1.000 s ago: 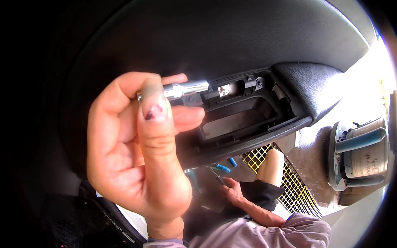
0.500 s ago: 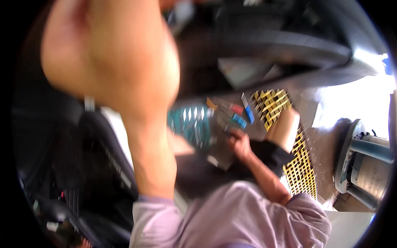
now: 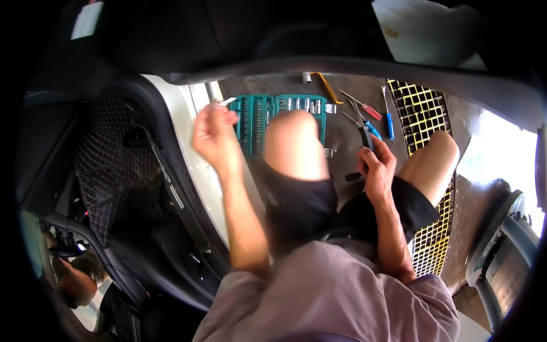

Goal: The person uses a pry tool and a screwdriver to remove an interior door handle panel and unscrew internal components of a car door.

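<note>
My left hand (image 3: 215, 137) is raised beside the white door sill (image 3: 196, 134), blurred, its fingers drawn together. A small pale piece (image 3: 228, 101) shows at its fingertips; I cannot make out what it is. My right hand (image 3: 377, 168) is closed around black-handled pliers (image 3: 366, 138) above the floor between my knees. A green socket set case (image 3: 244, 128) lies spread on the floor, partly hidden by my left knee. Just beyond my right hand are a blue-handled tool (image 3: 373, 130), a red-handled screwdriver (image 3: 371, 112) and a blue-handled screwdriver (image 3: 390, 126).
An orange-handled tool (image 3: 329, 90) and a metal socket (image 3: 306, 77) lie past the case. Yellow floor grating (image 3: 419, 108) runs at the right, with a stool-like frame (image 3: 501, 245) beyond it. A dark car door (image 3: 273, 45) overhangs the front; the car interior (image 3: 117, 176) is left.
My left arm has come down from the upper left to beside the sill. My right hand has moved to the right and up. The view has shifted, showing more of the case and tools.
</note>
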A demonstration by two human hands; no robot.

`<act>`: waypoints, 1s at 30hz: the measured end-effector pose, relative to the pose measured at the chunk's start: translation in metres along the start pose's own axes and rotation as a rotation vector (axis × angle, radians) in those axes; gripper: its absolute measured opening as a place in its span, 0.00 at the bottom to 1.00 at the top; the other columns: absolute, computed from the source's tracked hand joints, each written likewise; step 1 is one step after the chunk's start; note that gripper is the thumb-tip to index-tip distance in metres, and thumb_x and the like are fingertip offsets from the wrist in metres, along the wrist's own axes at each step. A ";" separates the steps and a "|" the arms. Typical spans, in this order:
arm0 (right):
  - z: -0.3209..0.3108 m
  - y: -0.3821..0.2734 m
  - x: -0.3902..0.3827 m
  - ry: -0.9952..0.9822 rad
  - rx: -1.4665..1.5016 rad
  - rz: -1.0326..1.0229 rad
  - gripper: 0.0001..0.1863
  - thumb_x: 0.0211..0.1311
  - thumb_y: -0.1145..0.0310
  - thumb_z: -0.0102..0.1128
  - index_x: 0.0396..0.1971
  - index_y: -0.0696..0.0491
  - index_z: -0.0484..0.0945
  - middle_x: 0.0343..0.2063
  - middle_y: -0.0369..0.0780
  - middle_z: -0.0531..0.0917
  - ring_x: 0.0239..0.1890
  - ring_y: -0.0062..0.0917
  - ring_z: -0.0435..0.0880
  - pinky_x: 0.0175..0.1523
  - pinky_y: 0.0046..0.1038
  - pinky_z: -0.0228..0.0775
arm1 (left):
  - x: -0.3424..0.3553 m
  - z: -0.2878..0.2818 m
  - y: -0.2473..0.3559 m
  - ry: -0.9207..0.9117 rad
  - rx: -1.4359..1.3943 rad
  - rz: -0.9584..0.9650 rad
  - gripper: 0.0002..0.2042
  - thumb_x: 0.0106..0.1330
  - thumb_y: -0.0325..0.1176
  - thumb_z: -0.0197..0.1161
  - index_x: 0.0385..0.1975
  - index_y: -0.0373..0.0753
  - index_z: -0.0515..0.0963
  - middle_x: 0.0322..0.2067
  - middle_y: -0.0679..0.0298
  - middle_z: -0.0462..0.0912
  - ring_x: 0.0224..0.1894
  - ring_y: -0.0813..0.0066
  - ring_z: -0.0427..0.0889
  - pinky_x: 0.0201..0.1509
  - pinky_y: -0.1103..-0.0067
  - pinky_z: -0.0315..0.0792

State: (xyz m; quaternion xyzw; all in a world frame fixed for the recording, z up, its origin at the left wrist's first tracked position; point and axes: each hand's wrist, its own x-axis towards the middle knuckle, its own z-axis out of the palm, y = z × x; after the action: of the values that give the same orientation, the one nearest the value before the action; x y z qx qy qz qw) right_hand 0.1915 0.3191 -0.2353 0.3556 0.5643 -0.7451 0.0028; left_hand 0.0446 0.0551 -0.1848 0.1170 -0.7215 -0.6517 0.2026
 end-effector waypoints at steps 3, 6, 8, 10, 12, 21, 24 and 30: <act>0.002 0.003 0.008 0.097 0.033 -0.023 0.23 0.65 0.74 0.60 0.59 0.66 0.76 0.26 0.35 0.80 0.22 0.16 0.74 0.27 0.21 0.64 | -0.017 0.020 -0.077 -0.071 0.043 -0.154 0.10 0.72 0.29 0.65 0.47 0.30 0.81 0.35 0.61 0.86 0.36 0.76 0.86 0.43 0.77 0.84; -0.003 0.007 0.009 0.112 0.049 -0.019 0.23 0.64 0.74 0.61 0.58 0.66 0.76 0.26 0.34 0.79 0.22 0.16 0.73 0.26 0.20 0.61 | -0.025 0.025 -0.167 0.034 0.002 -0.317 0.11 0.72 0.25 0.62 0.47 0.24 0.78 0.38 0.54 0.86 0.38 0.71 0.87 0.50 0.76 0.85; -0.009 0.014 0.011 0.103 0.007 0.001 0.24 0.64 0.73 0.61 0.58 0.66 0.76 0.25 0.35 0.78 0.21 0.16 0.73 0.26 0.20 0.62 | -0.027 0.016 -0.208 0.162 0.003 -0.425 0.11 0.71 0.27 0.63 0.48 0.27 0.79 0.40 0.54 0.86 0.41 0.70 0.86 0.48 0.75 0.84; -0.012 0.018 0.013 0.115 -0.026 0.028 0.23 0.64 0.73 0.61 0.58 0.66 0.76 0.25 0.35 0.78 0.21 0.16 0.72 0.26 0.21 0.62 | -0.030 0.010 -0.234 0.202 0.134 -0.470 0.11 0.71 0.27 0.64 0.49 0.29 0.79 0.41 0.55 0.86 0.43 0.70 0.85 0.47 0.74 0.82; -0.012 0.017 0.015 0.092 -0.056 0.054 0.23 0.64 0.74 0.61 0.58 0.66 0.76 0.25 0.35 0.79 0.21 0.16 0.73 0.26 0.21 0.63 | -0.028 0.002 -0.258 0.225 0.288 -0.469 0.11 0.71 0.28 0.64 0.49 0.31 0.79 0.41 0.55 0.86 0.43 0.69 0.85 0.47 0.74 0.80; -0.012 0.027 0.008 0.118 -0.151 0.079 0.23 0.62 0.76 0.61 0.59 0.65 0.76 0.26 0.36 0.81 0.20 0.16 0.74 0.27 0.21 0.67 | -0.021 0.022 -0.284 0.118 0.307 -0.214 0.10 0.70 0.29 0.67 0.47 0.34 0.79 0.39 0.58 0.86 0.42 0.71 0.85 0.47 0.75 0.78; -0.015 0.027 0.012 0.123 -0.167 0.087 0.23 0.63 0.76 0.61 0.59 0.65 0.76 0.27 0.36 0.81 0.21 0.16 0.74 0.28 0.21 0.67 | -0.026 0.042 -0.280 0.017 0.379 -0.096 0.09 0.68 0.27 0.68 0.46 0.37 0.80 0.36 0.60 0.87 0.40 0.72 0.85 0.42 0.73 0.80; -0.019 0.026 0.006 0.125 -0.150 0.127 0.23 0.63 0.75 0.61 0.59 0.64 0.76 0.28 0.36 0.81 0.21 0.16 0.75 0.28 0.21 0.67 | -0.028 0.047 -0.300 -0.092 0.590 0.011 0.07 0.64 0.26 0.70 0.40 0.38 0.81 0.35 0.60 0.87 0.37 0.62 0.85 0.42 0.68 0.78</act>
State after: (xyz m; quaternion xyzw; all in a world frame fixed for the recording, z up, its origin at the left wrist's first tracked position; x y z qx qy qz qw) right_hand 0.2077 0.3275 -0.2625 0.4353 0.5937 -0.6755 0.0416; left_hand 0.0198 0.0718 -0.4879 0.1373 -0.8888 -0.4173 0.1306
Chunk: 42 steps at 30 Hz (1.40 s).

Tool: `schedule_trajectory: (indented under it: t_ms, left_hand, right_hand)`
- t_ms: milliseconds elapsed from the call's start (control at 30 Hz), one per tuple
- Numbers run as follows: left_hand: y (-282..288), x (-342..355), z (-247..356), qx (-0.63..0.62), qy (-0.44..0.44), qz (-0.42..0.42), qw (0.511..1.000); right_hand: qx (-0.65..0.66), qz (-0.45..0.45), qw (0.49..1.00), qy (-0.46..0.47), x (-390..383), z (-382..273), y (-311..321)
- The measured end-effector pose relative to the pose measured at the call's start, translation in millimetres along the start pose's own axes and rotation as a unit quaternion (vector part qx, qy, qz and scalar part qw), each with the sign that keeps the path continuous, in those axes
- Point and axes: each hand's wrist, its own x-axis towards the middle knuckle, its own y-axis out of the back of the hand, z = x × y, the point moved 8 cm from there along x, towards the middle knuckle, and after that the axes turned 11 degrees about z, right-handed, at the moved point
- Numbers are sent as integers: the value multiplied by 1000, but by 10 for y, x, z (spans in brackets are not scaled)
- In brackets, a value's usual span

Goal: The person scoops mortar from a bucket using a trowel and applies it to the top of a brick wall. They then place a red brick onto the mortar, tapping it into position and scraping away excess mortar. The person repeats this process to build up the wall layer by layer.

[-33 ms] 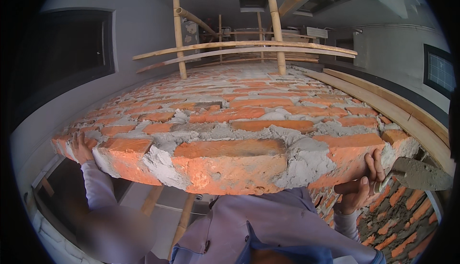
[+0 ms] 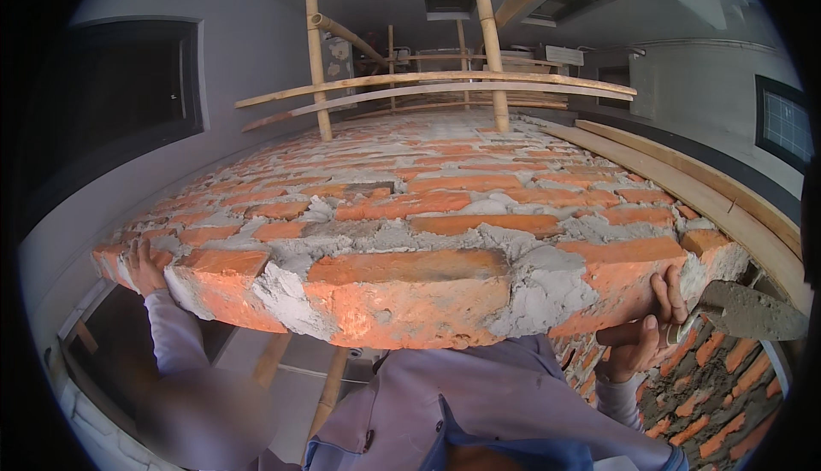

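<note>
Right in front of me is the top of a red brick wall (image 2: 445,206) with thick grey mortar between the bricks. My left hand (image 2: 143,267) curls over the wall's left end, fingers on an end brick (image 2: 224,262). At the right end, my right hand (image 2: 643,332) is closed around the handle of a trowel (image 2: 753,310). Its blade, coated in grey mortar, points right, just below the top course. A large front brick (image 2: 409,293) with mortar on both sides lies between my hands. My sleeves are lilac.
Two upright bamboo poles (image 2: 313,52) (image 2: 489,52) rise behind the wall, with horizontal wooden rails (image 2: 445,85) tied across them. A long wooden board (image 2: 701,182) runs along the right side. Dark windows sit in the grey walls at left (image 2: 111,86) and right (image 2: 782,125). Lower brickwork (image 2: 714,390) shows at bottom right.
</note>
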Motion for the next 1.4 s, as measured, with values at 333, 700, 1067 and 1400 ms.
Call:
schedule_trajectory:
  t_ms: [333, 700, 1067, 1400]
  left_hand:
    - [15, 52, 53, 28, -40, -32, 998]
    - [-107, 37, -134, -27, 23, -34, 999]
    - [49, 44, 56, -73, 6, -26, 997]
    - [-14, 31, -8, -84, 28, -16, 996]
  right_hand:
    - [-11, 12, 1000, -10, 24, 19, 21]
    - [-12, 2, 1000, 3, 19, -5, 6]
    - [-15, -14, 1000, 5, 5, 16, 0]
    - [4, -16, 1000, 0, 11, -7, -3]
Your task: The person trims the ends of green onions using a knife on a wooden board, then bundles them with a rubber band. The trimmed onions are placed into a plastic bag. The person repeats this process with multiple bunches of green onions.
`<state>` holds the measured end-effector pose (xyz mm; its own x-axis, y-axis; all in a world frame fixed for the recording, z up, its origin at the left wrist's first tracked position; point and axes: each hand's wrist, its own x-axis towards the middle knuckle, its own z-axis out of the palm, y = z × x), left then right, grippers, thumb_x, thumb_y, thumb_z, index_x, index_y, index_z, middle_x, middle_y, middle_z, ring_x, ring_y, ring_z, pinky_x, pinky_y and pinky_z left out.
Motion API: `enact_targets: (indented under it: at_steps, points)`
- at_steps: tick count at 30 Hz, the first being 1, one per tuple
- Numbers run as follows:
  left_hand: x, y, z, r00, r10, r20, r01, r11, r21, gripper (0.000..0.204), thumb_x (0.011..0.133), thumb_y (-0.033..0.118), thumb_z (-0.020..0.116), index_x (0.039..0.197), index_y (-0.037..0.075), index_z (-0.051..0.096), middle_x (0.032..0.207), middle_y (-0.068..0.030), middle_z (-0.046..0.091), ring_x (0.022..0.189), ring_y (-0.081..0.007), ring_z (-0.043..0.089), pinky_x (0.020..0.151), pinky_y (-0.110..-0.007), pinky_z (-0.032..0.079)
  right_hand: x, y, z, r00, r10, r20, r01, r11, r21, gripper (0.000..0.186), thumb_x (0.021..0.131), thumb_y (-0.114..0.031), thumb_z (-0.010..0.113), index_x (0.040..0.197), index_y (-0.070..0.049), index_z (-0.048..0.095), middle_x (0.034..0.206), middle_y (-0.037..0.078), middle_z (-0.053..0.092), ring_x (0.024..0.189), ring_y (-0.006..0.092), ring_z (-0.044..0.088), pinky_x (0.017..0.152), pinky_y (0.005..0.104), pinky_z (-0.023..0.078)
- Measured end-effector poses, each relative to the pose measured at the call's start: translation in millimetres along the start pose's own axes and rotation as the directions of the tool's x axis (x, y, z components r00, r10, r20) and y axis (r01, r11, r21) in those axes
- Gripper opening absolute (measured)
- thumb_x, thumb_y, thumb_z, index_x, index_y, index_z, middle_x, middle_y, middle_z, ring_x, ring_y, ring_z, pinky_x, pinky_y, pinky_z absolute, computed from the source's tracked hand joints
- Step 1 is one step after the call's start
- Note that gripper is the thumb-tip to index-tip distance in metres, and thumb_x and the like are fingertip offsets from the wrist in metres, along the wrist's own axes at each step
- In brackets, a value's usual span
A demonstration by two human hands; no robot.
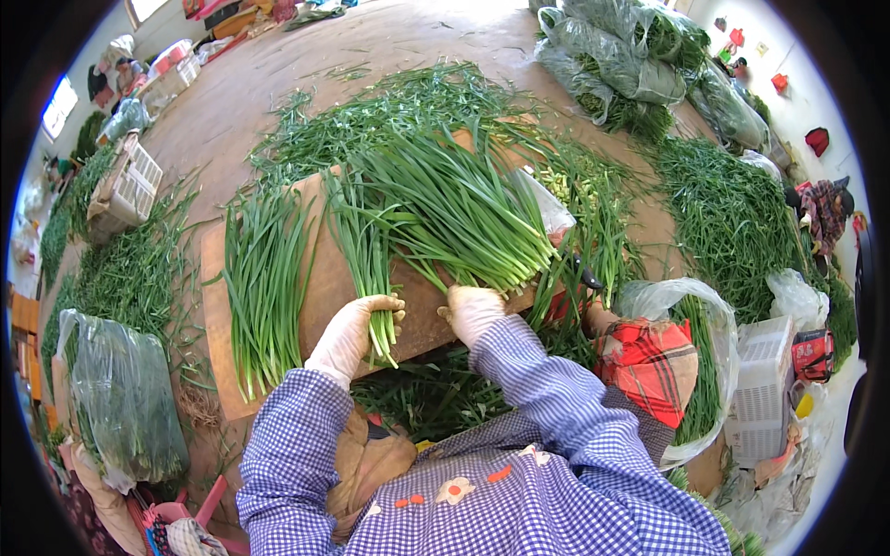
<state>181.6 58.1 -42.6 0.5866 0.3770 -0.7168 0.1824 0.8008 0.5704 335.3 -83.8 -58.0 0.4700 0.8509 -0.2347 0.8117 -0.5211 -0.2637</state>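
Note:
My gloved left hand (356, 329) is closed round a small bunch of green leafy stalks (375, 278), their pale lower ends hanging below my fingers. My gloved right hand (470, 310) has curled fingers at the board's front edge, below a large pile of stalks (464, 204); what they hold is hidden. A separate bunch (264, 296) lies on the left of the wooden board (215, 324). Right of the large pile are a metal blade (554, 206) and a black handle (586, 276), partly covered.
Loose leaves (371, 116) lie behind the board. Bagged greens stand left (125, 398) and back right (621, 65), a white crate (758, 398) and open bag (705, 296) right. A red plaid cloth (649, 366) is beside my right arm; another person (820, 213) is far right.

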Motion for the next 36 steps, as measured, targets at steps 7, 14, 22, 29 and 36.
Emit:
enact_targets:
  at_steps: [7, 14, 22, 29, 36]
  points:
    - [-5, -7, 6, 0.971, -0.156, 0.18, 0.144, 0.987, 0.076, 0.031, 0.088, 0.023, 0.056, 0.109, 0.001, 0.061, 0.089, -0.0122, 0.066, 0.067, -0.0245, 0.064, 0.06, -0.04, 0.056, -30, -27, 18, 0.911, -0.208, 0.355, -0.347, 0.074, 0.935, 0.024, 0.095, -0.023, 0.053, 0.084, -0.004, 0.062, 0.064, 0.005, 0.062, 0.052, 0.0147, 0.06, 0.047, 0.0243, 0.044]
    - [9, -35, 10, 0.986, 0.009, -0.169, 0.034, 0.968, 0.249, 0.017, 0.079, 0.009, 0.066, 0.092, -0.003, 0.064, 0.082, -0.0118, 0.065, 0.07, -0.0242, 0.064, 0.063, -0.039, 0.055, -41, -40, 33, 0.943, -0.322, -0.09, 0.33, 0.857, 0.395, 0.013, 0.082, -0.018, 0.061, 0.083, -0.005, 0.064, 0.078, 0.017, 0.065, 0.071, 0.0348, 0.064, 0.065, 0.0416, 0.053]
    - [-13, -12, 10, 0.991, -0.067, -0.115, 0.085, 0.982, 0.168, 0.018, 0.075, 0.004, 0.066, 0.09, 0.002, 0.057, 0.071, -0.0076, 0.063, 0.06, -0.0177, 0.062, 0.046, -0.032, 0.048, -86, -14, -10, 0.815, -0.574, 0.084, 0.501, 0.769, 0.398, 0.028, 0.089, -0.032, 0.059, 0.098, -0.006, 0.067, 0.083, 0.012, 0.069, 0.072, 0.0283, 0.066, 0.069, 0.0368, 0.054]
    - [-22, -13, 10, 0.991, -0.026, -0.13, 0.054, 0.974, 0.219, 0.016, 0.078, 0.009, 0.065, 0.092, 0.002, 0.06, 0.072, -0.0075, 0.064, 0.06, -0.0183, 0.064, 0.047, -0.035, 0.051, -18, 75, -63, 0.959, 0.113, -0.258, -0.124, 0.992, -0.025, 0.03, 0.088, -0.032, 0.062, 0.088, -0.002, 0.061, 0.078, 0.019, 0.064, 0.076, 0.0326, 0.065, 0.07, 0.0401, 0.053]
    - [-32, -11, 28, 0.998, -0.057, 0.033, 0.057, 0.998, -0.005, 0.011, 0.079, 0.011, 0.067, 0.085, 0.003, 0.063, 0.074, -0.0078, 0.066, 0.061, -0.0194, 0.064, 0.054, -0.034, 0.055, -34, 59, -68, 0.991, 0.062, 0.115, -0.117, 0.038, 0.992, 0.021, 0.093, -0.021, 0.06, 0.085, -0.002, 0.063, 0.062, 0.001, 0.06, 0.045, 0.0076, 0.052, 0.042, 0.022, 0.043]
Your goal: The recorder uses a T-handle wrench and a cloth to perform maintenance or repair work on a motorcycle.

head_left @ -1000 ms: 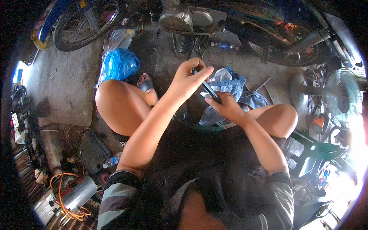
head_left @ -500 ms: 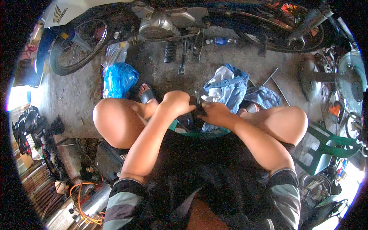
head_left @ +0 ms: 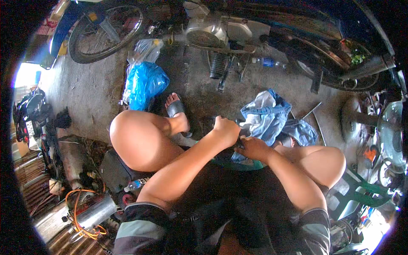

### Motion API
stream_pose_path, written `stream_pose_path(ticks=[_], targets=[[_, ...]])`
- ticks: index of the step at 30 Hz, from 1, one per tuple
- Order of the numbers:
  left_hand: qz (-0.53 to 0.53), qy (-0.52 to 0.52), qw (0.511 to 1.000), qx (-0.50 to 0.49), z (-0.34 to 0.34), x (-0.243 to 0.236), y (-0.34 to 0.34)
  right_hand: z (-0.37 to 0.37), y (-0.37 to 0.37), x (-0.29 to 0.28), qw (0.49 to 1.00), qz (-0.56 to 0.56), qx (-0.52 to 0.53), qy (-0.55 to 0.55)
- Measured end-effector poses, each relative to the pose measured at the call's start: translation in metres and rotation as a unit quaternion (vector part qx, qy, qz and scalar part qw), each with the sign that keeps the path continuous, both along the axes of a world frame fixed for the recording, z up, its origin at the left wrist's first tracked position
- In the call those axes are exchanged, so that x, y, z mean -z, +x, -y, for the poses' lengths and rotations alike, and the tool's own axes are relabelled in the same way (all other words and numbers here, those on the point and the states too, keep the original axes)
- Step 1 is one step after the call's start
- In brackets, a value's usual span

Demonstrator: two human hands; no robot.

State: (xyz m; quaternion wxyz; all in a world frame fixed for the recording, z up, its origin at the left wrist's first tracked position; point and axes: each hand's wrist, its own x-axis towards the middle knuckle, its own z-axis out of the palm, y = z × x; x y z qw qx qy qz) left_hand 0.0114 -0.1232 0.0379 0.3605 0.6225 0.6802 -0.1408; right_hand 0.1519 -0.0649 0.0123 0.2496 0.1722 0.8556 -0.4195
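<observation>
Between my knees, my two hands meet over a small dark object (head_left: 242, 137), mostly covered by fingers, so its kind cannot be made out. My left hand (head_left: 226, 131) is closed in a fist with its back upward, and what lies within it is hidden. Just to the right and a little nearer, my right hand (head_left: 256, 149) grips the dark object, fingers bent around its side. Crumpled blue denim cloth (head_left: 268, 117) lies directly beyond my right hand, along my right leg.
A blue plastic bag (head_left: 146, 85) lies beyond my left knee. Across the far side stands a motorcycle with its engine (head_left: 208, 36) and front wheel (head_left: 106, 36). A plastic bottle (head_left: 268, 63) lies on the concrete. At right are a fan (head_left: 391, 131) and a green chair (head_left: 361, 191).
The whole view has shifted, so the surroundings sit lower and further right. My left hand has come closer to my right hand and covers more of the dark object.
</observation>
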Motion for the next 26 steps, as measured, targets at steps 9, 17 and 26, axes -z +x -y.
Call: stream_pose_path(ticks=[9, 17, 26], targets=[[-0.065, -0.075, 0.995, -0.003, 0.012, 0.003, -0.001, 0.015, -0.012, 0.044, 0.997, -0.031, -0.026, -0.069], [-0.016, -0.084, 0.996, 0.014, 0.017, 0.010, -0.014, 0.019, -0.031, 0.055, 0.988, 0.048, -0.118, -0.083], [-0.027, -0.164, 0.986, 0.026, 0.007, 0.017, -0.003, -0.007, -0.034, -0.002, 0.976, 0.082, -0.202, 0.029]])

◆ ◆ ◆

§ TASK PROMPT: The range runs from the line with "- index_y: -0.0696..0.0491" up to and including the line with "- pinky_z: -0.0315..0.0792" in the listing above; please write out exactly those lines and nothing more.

§ THE ANSWER:
  - index_y: -0.0696..0.0491
  - index_z: -0.0484..0.0945
  - middle_x: 0.0343..0.2063
  - middle_y: -0.0369..0.0780
  - middle_z: -0.0531..0.0917
  - ring_x: 0.0239..0.1890
  - ring_y: -0.0062..0.0917
  - ring_z: -0.0435..0.0880
  - pinky_x: 0.0175..0.1523
  - pinky_y: 0.0046..0.1038
  - pinky_z: -0.0228..0.0775
arm1 (left):
  - x: -0.3424..0.3553 m
  - z: -0.2878..0.2818 m
  - y: -0.2473..0.3559 m
  - ry: -0.9207..0.9117 rad
  - rx: -1.4359..1.3943 rad
  - rz: -0.9584..0.9650 rad
  - gripper: 0.0002..0.2042
  - thumb_x: 0.0106..0.1330
  - thumb_y: -0.0325..0.1176
  - thumb_z: -0.0197..0.1161
  - index_x: 0.0385..0.1975
  - index_y: -0.0373..0.0753
  - index_z: -0.0515..0.0963
  - middle_x: 0.0322..0.2067
  - middle_y: -0.0679..0.0298
  - middle_z: -0.0462..0.0912
  - ring_x: 0.0224..0.1894
  - ring_y: -0.0813..0.0066
  - ring_z: -0.0427..0.0889
  - pinky_x: 0.0201..0.1509
  - pinky_y: -0.1103..-0.0067
  - pinky_z: -0.0315..0.0792

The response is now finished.